The initial dataset comes from IMDb. It provides datas about all the movies existing on their website. Initially we have :
- 4.883.669 movies/series/videos/...
- 27.499.828 links between actors and movies
- 8.497.089 actors with some informations (name, profession, birth/death)
- Some extras-infos about movies (Ratings, crew, episodes in case of series)

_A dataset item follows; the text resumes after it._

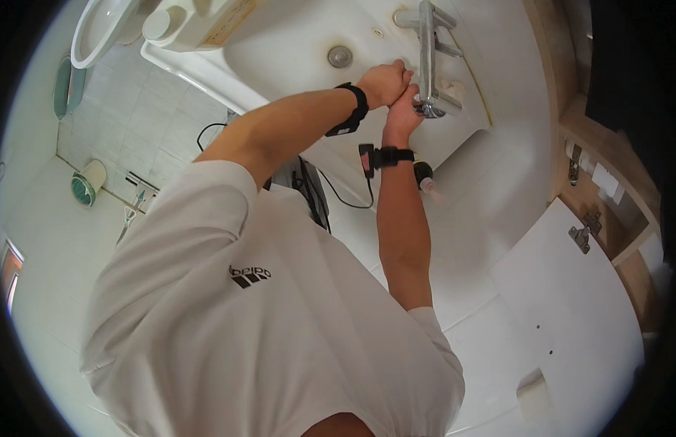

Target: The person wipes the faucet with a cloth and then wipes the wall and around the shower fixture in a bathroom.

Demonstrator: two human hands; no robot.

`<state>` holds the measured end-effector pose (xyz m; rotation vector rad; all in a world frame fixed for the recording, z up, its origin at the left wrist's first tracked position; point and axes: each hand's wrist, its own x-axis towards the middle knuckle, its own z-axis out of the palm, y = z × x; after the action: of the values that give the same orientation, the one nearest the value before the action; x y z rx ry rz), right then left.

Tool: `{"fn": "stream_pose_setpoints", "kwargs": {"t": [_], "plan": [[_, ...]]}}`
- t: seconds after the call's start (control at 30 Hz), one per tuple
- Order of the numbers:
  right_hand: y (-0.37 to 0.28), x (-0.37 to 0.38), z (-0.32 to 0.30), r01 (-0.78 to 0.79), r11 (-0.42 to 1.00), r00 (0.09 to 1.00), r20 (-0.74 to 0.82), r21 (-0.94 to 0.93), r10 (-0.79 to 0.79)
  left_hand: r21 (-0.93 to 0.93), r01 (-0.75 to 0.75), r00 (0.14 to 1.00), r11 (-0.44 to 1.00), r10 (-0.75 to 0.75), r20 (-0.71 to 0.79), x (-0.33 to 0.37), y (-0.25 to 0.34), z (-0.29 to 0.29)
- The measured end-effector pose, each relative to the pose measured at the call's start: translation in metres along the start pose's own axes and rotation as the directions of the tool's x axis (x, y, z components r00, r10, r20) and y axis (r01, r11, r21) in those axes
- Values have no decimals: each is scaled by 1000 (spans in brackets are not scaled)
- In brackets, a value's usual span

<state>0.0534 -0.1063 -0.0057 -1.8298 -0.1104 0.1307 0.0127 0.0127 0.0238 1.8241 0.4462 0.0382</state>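
White-tiled bathroom, seen from way up top looking down, so everything bends toward the edges. Main thing in view is a white washbasin point(294, 51) with a round metal drain point(339, 56) in the bowl and a chrome mixer tap point(427, 44) mounted at its far side, spout running toward the person.

Both hands are up at the end of that spout. The left hand point(384, 81) sits on top, fingers curled together into a loose fist right against the spout tip, and the right hand point(405, 109) comes up from underneath, touching the left one and the tap end point(430, 109). Pretty sure the right fingers are wrapped on the spout tip, but they're mostly hidden behind the other hand, so I can't tell how tight. Each wrist has a black strap: the left wrist band point(355, 108) and the right wrist band point(385, 156), which has a small black box hanging off it.

Other stuff: a small bottle with a dark cap point(424, 175) just past the right forearm, a black cable point(345, 197) looping below the basin, a toilet point(97, 29) in the top left corner, a little green-and-white bin point(88, 182) on the floor well off to the left, and a white cabinet door point(571, 291) swung open on the right with its metal hinges point(580, 237) showing. The person's in a white T-shirt point(243, 328).
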Motion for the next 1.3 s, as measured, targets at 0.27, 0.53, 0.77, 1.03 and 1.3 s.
{"fn": "stream_pose_setpoints", "kwargs": {"t": [0.27, 0.53, 0.77, 1.03, 1.3], "plan": [[-1, 3, 5, -81, 997, 996, -47, -18, 80, -9, -106, 994, 994, 107, 12, 2, 4, -9], [2, -4, -2, -120, 985, 993, 3, 121, 120, -157, -4, 997, 988, 15, 72, -17, 12, -4], [-16, -9, 4, -413, 911, 909, -64, 2, 412, -231, -82, 996, 970, 84, -1, -3, -31, -2], [-67, -8, -13, -789, 172, 569, 595, 590, 568, -420, 177, 981, 890, -193, 4, -13, -50, -25], [-60, -14, -8, -712, 137, 622, 528, 689, 578, -585, 277, 942, 762, -335, 9, -45, -48, -95]]}}
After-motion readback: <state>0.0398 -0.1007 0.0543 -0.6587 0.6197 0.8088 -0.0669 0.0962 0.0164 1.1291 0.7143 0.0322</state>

On this dataset, a first filtering has been done to keep only movies and remove also movies for adults. A merge when datas were unique was also performed (for example link the rating to every movies). For actors and crew, I only kept the ones who played in remaining movies. This reduced a lot the dataset size from 2 go to 170 mo but we still have :
- 200.691 movies with their rating
- 1.817.799 links between actors and movies
- 287.018 actors with some informations (name, profession, birth/death)
Preparation of Actors (Notebook Exploration.ipynb)
For every movies we have 1 to N actors. With this quantity of actors, I cannot just apply a Bag-Of-Words by movies. The result would be too big (200.691 * 287.018). The idea was to do first a clustering of actors. We know in which movies they played, so the rating/number of Votes on every movies was used. In addition, we have their original profession. There is not a lot of different professions but some were identicals (for example actor and actress). A quick merge has been applied to reduced it a bit more. The profession also gives an information about the sex of the actor as an additionnal feature. BirthDate and DeathDate have been dropped as we have to much missing information (< 2%).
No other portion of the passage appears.